FSA-SEC cooperation has already begun on prudential issues. For example, with the implementation of the EU's Financial Groups Directive, the SEC developed its Consolidated Supervised Entity regime and assumed the role of the global consolidated supervisor of the largest US broker-dealers. The FSA director praised this as a welcome move, given that these firms have significant operations in the UK and other European markets.

While cross-Atlantic convergence and mutual recognition in the accounting arena has progressed, observed the official, progress has not been as fast in other areas as the UK financial services industry had hoped. A prominent example of this is secondary market trading. The UK has a regime based on unilateral recognition and equivalent protection, which is the FSA’s Recognized Overseas Investment Exchange (ROIE) regime.

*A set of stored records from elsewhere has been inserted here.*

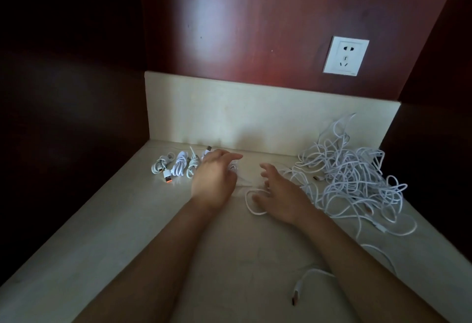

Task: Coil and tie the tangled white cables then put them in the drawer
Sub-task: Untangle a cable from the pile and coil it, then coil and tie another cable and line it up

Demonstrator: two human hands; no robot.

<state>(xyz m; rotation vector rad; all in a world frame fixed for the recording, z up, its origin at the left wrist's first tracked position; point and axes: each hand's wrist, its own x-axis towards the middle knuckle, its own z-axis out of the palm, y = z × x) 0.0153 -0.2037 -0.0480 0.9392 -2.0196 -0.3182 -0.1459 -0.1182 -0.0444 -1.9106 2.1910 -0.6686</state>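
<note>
- The counter (122, 225) is bare along its left edge and front left corner, so there is open passage there.
- A row of coiled cables (178, 165) sits by the back edge, left of centre.
- A tangled cable heap (352, 174) fills the back right corner and spreads along the right edge.
- A loose cable end (296, 294) trails across the front right.
- A low backsplash (255, 118) closes the back edge.

This looks like a domestic room alcove: a pale stone desk (122, 225) with a matching upstand (229, 115) lies below a white wall socket (346, 56), which sits in dark red wooden panelling (268, 11).
</note>
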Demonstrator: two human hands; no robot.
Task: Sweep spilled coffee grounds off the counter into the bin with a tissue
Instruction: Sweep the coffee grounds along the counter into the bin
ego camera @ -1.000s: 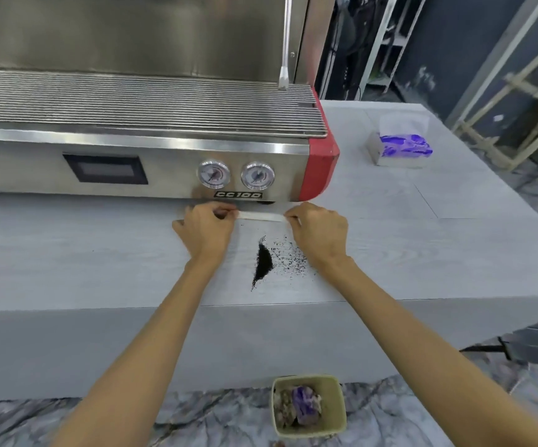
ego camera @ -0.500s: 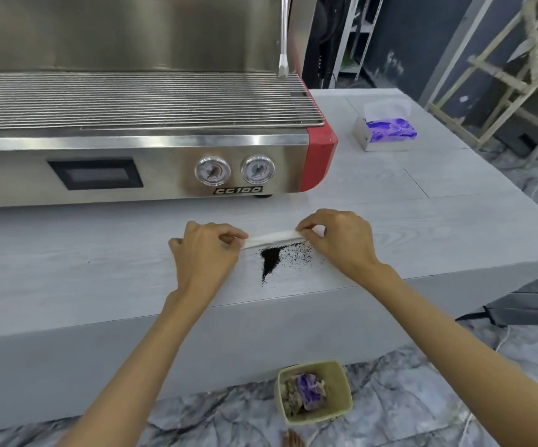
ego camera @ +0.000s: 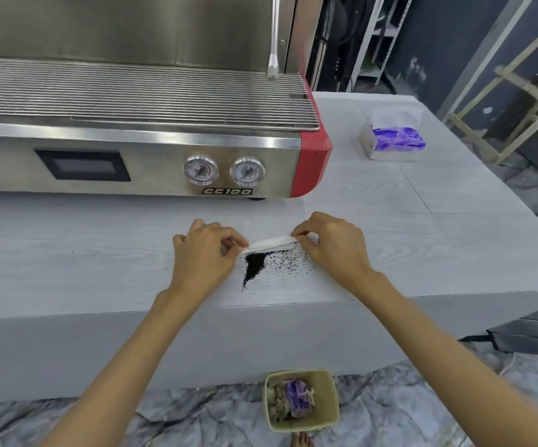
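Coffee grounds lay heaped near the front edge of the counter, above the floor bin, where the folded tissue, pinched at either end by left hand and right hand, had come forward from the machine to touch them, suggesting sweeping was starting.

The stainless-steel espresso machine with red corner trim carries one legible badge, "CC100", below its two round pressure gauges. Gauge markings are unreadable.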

Under this regime, explained the senior official, US exchanges can establish themselves in the UK based essentially on the regulatory regime in their home country. Once the FSA makes sure that the home country regime and the rules of the exchange in question deliver equivalent consumer protection, the arrangements ensure that there is no duplicative regulatory effort.

The FSA relies entirely on the SEC's regulation of the exchange in question. At that point, all the FSA requires is that it be given updates on significant developments that might impact the UK market and its players. In addition, US intermediaries can become remote members of a UK exchange without requiring FSA authorization, as long as they do not undertake regulated activities in the UK. Finally, US issuers listed on US exchanges, where the exchange operates as ROIEs, do not need to register in the UK.

But, noted the director, while the CFTC in many ways has a fairly similar approach to the FSA in secondary market trading, the SEC operates on a rather different basis. Thus, a UK exchange needs to register with the SEC to do business in the US. Also, while UK intermediaries can be remote members of a US exchange, they must register with the SEC in order to do this. Since UK exchanges would like to have the ability to place screens in the US without the need for full SEC registration, there is great UK interest in recent statements by senior SEC staff about the potential for widening the scope for mutual recognition going forward.